What you will do> Repeat only the lines below that run from the line with "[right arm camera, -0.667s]" to the line with "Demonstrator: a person", ends included; skip every picture.
►
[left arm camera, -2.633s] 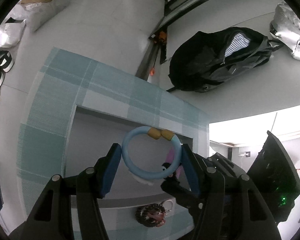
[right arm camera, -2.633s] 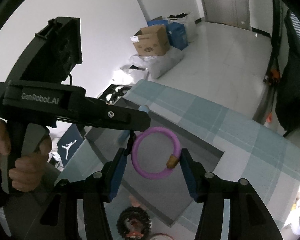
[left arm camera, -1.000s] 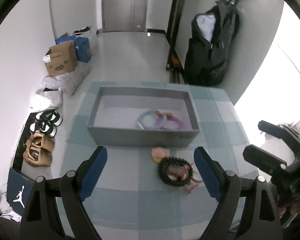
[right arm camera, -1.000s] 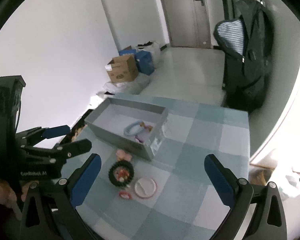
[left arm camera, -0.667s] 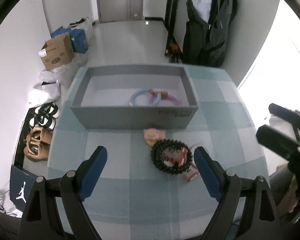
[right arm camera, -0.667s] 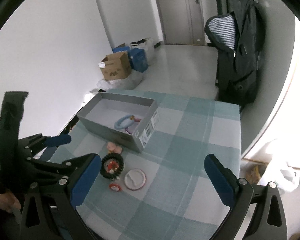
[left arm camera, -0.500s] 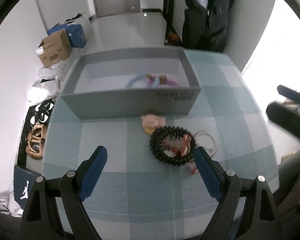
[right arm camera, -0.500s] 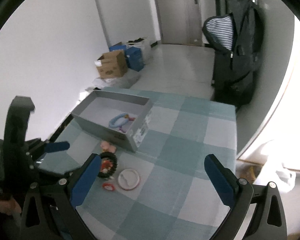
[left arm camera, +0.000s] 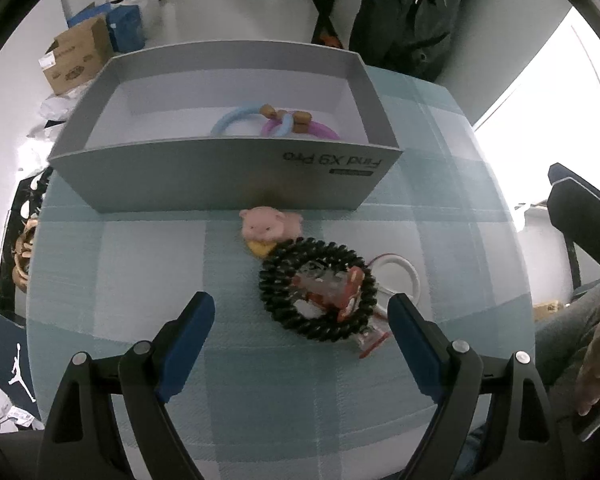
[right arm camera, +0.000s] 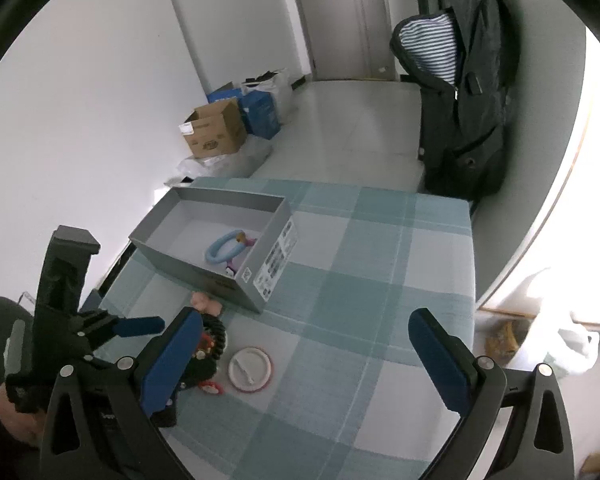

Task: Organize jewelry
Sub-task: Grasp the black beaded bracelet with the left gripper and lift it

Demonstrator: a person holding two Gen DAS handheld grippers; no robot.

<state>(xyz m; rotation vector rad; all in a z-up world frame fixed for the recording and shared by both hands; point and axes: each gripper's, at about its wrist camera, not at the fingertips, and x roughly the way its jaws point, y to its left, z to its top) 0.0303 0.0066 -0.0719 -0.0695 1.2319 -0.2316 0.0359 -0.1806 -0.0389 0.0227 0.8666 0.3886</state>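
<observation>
A grey box (left arm camera: pixel 220 176) (right arm camera: pixel 260 276) on the checked table holds a blue ring (left arm camera: pixel 236 118) (right arm camera: pixel 222 250) and a purple ring (left arm camera: pixel 320 130). In front of the box lie a pink pig charm (left arm camera: pixel 268 228) (right arm camera: pixel 206 304), a black beaded bracelet (left arm camera: pixel 320 300) (right arm camera: pixel 212 340) around red pieces, and a white ring (left arm camera: pixel 396 276) (right arm camera: pixel 250 368). My left gripper (left arm camera: pixel 302 334) is open and empty, low over the table just short of the bracelet. My right gripper (right arm camera: pixel 304 350) is open and empty, higher up, to the right of the white ring.
A teal checked cloth (right arm camera: pixel 360 260) covers the table. A black backpack (right arm camera: pixel 464 100) hangs at the wall beyond. Cardboard and blue boxes (right arm camera: pixel 220 132) stand on the floor at the left. The right gripper's body (left arm camera: pixel 584 216) shows at the right edge of the left wrist view.
Both grippers let go of the blue and purple rings in the box and pulled back, open. The left gripper has since come down closer to the bracelet.
</observation>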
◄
Answer for the task>
[right arm camera, -0.667s] 
[left arm camera, -0.500s] 
[right arm camera, -0.500s] 
[left arm camera, +0.000s] 
[right arm camera, +0.000s] 

Task: Organize jewelry
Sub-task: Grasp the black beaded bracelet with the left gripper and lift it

Demonstrator: a person holding two Gen DAS handheld grippers; no robot.

That concludes the output for this exercise.